- **REQUIREMENT**: Leaving out the images, please reproduce each line below exactly.
Start of TASK MATERIAL
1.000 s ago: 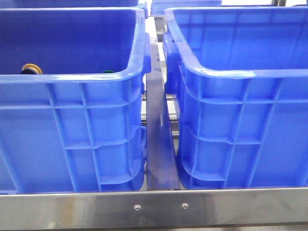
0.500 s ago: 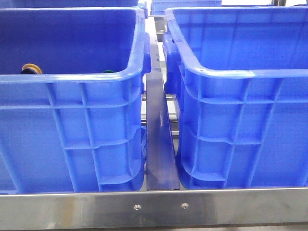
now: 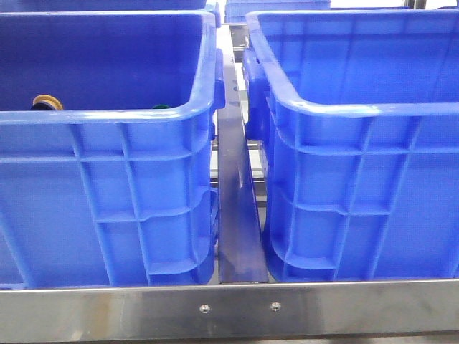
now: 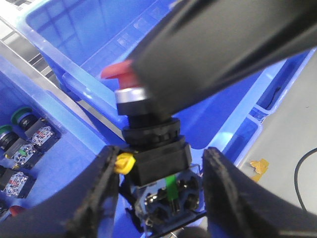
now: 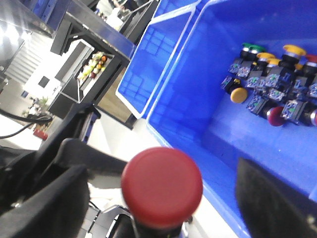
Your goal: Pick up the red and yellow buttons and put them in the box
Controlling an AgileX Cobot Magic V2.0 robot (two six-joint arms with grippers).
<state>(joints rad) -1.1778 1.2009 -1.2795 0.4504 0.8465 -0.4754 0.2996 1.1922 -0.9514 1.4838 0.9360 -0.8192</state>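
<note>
The red button, with red cap and dark body, sits between my left gripper's fingers, which close on its body. The cap also shows in the right wrist view, midway between my right gripper's fingers, which stand wide apart from it. A big blurred black part, probably the right gripper, covers part of the cap in the left wrist view. Behind the button lies the empty blue box, the right crate in the front view. A yellow button peeks over the left crate's rim. Neither gripper shows in the front view.
The left crate holds several red, yellow and green buttons, seen in the right wrist view and the left wrist view. A metal rail runs between the crates. A steel table edge lies in front.
</note>
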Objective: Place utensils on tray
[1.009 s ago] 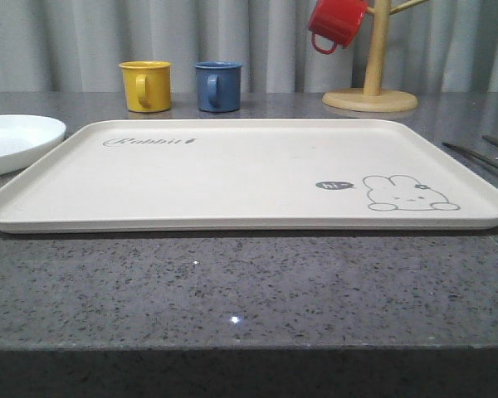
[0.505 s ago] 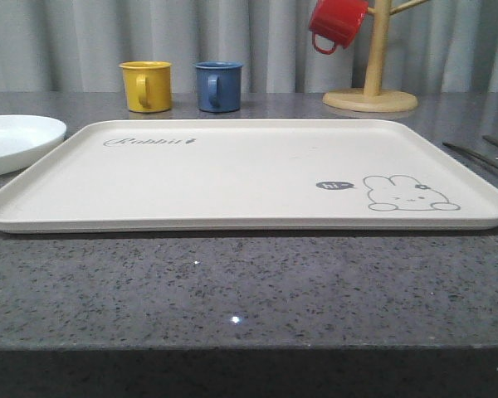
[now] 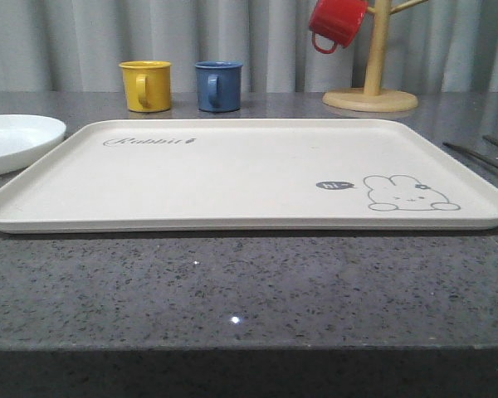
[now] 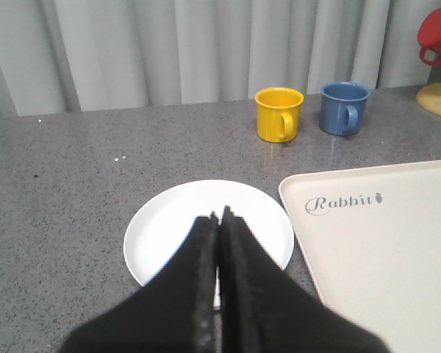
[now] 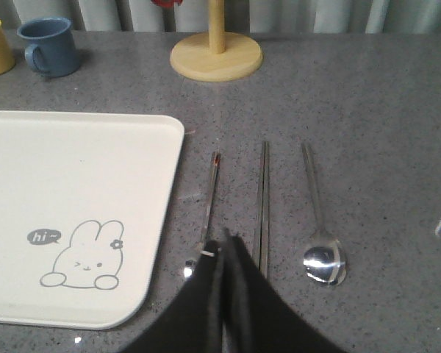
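The cream tray [image 3: 232,178] with its rabbit drawing lies in the middle of the grey counter. To its right the utensils lie side by side on the counter: a fork [image 5: 212,180], a pair of chopsticks [image 5: 264,195] and a spoon [image 5: 322,254]. In the front view they are thin dark lines [image 3: 480,155] at the right edge. My right gripper [image 5: 224,239] is shut and empty, hovering over the fork's near end, between the fork and the chopsticks. Left of the tray [image 4: 397,257], my left gripper [image 4: 220,215] is shut and empty above a white plate [image 4: 169,228].
A yellow mug [image 3: 146,84] and a blue mug [image 3: 217,85] stand behind the tray. A wooden mug tree [image 3: 372,91] with a red mug [image 3: 335,23] hanging on it stands at the back right. A curtain closes off the back.
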### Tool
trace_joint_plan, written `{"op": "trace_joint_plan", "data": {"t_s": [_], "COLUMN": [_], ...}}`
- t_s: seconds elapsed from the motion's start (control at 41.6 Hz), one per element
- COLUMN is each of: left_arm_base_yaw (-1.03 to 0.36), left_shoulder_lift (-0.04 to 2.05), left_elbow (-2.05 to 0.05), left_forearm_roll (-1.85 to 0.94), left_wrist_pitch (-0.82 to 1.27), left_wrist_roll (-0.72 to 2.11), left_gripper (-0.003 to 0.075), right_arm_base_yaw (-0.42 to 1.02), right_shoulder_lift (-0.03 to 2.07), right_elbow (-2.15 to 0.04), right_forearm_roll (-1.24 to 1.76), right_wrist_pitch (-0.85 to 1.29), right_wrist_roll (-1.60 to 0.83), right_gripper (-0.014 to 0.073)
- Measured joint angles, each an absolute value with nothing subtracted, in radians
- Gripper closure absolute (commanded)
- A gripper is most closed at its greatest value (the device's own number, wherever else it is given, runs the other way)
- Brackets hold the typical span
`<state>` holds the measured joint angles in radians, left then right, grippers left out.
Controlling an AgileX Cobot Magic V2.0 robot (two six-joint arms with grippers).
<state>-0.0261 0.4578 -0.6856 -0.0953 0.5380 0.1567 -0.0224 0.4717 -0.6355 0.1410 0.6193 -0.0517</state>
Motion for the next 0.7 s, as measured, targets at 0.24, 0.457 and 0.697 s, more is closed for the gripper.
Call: {"op": "trace_joint_plan", "data": {"t_s": [0.24,0.457,0.697], "left_arm_base_yaw": [-0.026,-0.026,-0.026], "left_shoulder_lift": [0.52,0.537,0.586], "left_elbow": [-0.686,-0.686,-0.715], "left_forearm_roll": [-0.095,-0.091,-0.045], "left_wrist_pitch": [0.564,0.572,0.659], "left_wrist_roll": [0.157,0.157,0.157], "left_gripper": [0.0498,0.0195,0.0196], "right_arm_base_yaw": [-0.022,-0.022,-0.022], "right_shoulder_lift": [0.508,0.508,0.508], "right_elbow": [-0.636,-0.636,-0.636], "right_forearm_roll": [0.141,0.141,0.141], "right_wrist_pitch": [0.623,0.63,0.639], "right_wrist_roll": [-0.061,-0.071,-0.071], "right_gripper": [0.0341,0.0195,0.0197]}}
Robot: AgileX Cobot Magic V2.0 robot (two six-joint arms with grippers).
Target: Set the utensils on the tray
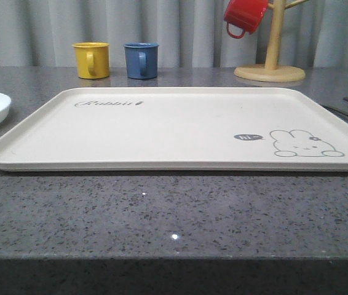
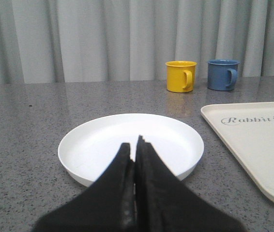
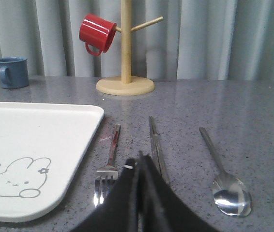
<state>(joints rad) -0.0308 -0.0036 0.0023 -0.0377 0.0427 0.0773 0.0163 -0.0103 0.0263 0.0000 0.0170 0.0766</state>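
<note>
Left claw (image 2: 136, 145): my fingers are pressed together, holding nothing, poised over the near rim of the plate (image 2: 103, 140).
Right claw (image 3: 139, 162): closed and empty, aimed between fork (image 3: 109, 162) and chopsticks (image 3: 155, 145), likely to choose one.
Spoon (image 3: 221, 169): lies apart, beyond the chopsticks.
Tray (image 1: 174, 132): bare between plate and utensils; nothing loaded.
Red mug (image 3: 96, 33): hangs on the wooden stand (image 3: 125, 48).

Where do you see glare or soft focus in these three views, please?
Front view: two pinpoint glints on the countertop ahead of the tray, otherwise even light. Left wrist view: the left gripper is blurred, the plate sharp. Right wrist view: the spoon bowl and fork catch bright reflections; the right gripper is soft.
</note>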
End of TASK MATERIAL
- **ANSWER FOR THE TASK**:
1.000 s ago: 
0.500 s ago: 
now: 
now: 
now: 
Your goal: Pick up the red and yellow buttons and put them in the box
Controlling an AgileX Cobot Magic V2.0 robot (two six-joint arms with grippers).
<state>(joints rad) -1.1778 1.2009 -1.2795 0.4504 0.8465 -0.4754 0.2996 1.1922 -0.9514 1.4838 0.9360 -0.8192</state>
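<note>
The red button, with red cap and dark body, sits between my left gripper's fingers, which close on its body. The cap also shows in the right wrist view, midway between my right gripper's fingers, which stand wide apart from it. A big blurred black part, probably the right gripper, covers part of the cap in the left wrist view. Behind the button lies the empty blue box, the right crate in the front view. A yellow button peeks over the left crate's rim. Neither gripper shows in the front view.
The left crate holds several red, yellow and green buttons, seen in the right wrist view and the left wrist view. A metal rail runs between the crates. A steel table edge lies in front.
</note>
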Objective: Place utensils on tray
[1.009 s ago] 
[0.505 s ago] 
[now] 
[now] 
[now] 
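The cream tray [image 3: 232,178] with its rabbit drawing lies in the middle of the grey counter. To its right the utensils lie side by side on the counter: a fork [image 5: 212,180], a pair of chopsticks [image 5: 264,195] and a spoon [image 5: 322,254]. In the front view they are thin dark lines [image 3: 480,155] at the right edge. My right gripper [image 5: 224,239] is shut and empty, hovering over the fork's near end, between the fork and the chopsticks. Left of the tray [image 4: 397,257], my left gripper [image 4: 220,215] is shut and empty above a white plate [image 4: 169,228].
A yellow mug [image 3: 146,84] and a blue mug [image 3: 217,85] stand behind the tray. A wooden mug tree [image 3: 372,91] with a red mug [image 3: 335,23] hanging on it stands at the back right. A curtain closes off the back.
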### Tool
trace_joint_plan, written `{"op": "trace_joint_plan", "data": {"t_s": [_], "COLUMN": [_], ...}}`
- t_s: seconds elapsed from the motion's start (control at 41.6 Hz), one per element
- COLUMN is each of: left_arm_base_yaw (-1.03 to 0.36), left_shoulder_lift (-0.04 to 2.05), left_elbow (-2.05 to 0.05), left_forearm_roll (-1.85 to 0.94), left_wrist_pitch (-0.82 to 1.27), left_wrist_roll (-0.72 to 2.11), left_gripper (-0.003 to 0.075), right_arm_base_yaw (-0.42 to 1.02), right_shoulder_lift (-0.03 to 2.07), right_elbow (-2.15 to 0.04), right_forearm_roll (-1.24 to 1.76), right_wrist_pitch (-0.85 to 1.29), right_wrist_roll (-1.60 to 0.83), right_gripper (-0.014 to 0.073)
- Measured joint angles, each an absolute value with nothing subtracted, in radians
- Gripper closure absolute (commanded)
- A gripper is most closed at its greatest value (the device's own number, wherever else it is given, runs the other way)
- Brackets hold the typical span
`<state>` holds the measured joint angles in radians, left then right, grippers left out.
Controlling an AgileX Cobot Magic V2.0 robot (two six-joint arms with grippers).
<state>-0.0261 0.4578 -0.6856 -0.0953 0.5380 0.1567 -0.0224 0.4717 -0.6355 0.1410 0.6193 -0.0517</state>
Motion for the next 0.7 s, as measured, targets at 0.24, 0.457 and 0.697 s, more is closed for the gripper.
Call: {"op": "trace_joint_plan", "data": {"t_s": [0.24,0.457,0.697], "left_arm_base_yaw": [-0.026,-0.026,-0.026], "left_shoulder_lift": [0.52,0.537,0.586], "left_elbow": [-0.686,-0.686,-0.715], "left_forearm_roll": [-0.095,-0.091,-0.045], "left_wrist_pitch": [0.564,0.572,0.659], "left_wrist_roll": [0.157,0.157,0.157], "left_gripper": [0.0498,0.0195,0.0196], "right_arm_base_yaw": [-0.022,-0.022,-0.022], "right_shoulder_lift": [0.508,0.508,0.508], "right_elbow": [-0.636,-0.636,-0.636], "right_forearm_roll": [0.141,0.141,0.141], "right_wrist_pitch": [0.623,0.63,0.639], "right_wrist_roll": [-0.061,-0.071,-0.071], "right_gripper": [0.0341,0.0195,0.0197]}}
Robot: AgileX Cobot Magic V2.0 robot (two six-joint arms with grippers).
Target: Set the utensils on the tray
<state>(joints rad) -0.0308 -0.0036 0.0023 -0.0377 0.0427 0.0773 0.0163 -0.0103 0.0263 0.0000 0.0170 0.0766</state>
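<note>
Left claw (image 2: 136, 145): my fingers are pressed together, holding nothing, poised over the near rim of the plate (image 2: 103, 140).
Right claw (image 3: 139, 162): closed and empty, aimed between fork (image 3: 109, 162) and chopsticks (image 3: 155, 145), likely to choose one.
Spoon (image 3: 221, 169): lies apart, beyond the chopsticks.
Tray (image 1: 174, 132): bare between plate and utensils; nothing loaded.
Red mug (image 3: 96, 33): hangs on the wooden stand (image 3: 125, 48).

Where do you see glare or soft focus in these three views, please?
Front view: two pinpoint glints on the countertop ahead of the tray, otherwise even light. Left wrist view: the left gripper is blurred, the plate sharp. Right wrist view: the spoon bowl and fork catch bright reflections; the right gripper is soft.
</note>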

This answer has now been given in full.